- [What the exercise asks]:
Transcribe each entry exactly, without pictures.

Recorded data
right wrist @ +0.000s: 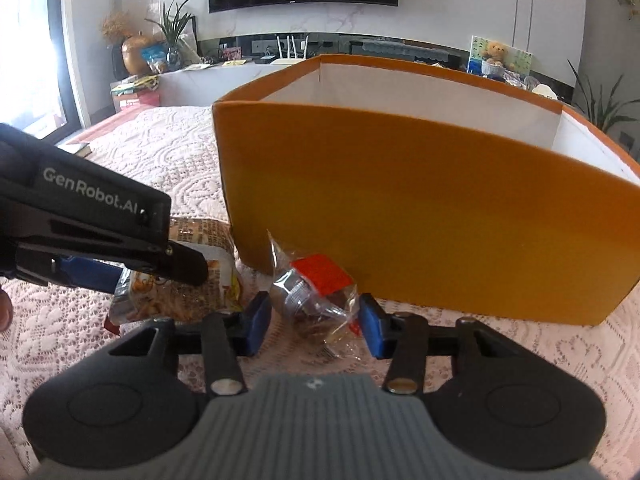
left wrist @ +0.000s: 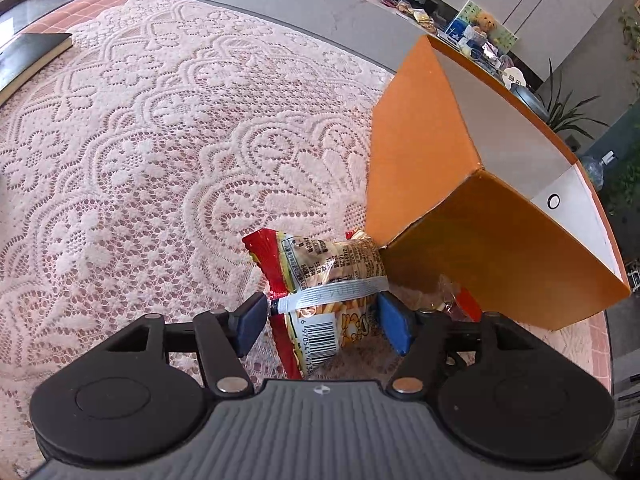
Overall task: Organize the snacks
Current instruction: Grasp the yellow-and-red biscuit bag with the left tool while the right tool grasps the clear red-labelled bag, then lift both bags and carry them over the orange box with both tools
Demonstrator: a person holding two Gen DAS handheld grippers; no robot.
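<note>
A red and yellow snack bag (left wrist: 324, 280) lies on the lace tablecloth against the corner of an orange box (left wrist: 424, 152). My left gripper (left wrist: 324, 320) straddles the bag, its blue pads (left wrist: 250, 324) close to the bag's sides with a small gap showing. A clear-wrapped snack with a red label (right wrist: 316, 296) lies in front of the orange box (right wrist: 400, 208). My right gripper (right wrist: 316, 324) straddles it, pads (right wrist: 258, 322) near its edges. The left gripper body (right wrist: 92, 216) and the bag (right wrist: 188, 280) show at the left of the right wrist view.
The box is open-topped with a white inside (right wrist: 420, 92). A dark book (left wrist: 32, 56) lies at the far left of the tablecloth (left wrist: 160, 140). The table's rounded edge (left wrist: 600, 340) runs close behind the box on the right.
</note>
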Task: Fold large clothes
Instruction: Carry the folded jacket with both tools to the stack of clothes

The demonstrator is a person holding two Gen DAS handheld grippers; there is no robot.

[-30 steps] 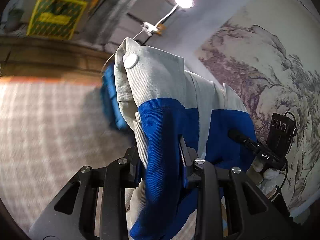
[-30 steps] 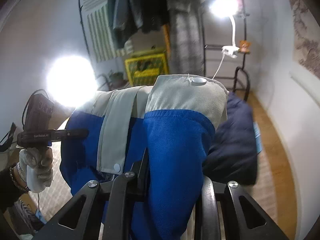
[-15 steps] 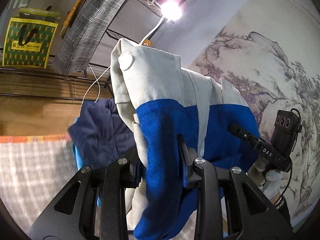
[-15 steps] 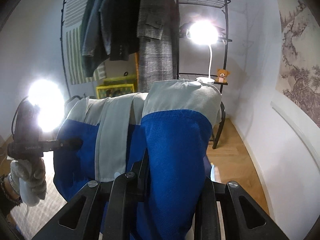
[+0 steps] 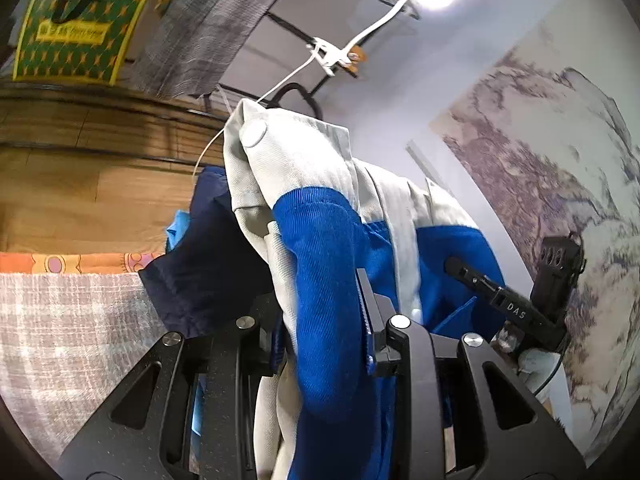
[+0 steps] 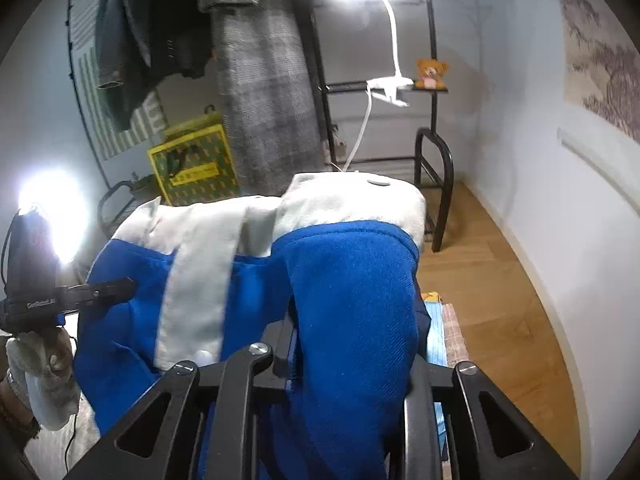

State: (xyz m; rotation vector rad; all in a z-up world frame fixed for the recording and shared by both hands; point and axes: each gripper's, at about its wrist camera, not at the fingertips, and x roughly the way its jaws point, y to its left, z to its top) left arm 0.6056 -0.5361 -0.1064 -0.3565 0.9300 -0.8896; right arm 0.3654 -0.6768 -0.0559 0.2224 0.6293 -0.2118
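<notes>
The jacket (image 5: 316, 208) is being carried in the air by both grippers, one bunched edge in each, so the step in hand looks like bringing it over the checked cloth (image 5: 60, 332) to be laid down for a fold, and that's probably best done with the two edges kept level and pulled gently apart so the fabric lands flat instead of in a heap. In the left wrist view the left gripper (image 5: 320, 312) is seen pinching a thick roll of blue fabric, with the grey upper part and its round snap button flopped forward over the tips, and the pads are mostly buried in the cloth. In the right wrist view the right gripper (image 6: 352, 336) has the same kind of blue fold between its fingers, and its jaws are opening a little while the fabric is clearly between them; whether the grip is really being let go can't be told, since the pads are hidden under the fold. The rest of the jacket hangs between the two grippers, grey placket in the middle. A dark navy garment (image 5: 208, 264) is lying just past the jacket on the cloth, so the drop spot should be picked with care or the jacket will be landed on top of it
</notes>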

- [Your response]:
right wrist @ +0.000s: 
left wrist @ +0.000s: 
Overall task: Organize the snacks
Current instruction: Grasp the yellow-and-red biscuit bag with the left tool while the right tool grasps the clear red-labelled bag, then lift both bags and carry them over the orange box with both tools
Demonstrator: a person holding two Gen DAS handheld grippers; no robot.
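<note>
A red and yellow snack bag (left wrist: 324, 280) lies on the lace tablecloth against the corner of an orange box (left wrist: 424, 152). My left gripper (left wrist: 324, 320) straddles the bag, its blue pads (left wrist: 250, 324) close to the bag's sides with a small gap showing. A clear-wrapped snack with a red label (right wrist: 316, 296) lies in front of the orange box (right wrist: 400, 208). My right gripper (right wrist: 316, 324) straddles it, pads (right wrist: 258, 322) near its edges. The left gripper body (right wrist: 92, 216) and the bag (right wrist: 188, 280) show at the left of the right wrist view.
The box is open-topped with a white inside (right wrist: 420, 92). A dark book (left wrist: 32, 56) lies at the far left of the tablecloth (left wrist: 160, 140). The table's rounded edge (left wrist: 600, 340) runs close behind the box on the right.
</note>
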Task: Fold large clothes
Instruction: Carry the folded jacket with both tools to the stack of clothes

The demonstrator is a person holding two Gen DAS handheld grippers; there is no robot.

[-30 steps] 
[-30 steps] 
[-15 steps] 
[-15 steps] 
[+0 steps] 
[+0 steps] 

State: (xyz m; rotation vector rad; all in a z-up world frame fixed for the recording and shared by both hands; point and axes: each gripper's, at about its wrist camera, not at the fingertips, and x roughly the way its jaws point, y to its left, z to its top) left arm 0.6056 -0.5361 -0.1064 -0.3565 0.9300 -0.8896; right arm 0.3654 -0.6768 -0.0559 0.2224 0.6293 -0.2118
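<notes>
The jacket (image 5: 316, 208) is being carried in the air by both grippers, one bunched edge in each, so the step in hand looks like bringing it over the checked cloth (image 5: 60, 332) to be laid down for a fold, and that's probably best done with the two edges kept level and pulled gently apart so the fabric lands flat instead of in a heap. In the left wrist view the left gripper (image 5: 320, 312) is seen pinching a thick roll of blue fabric, with the grey upper part and its round snap button flopped forward over the tips, and the pads are mostly buried in the cloth. In the right wrist view the right gripper (image 6: 352, 336) has the same kind of blue fold between its fingers, and its jaws are opening a little while the fabric is clearly between them; whether the grip is really being let go can't be told, since the pads are hidden under the fold. The rest of the jacket hangs between the two grippers, grey placket in the middle. A dark navy garment (image 5: 208, 264) is lying just past the jacket on the cloth, so the drop spot should be picked with care or the jacket will be landed on top of it
</notes>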

The exercise was answered completely.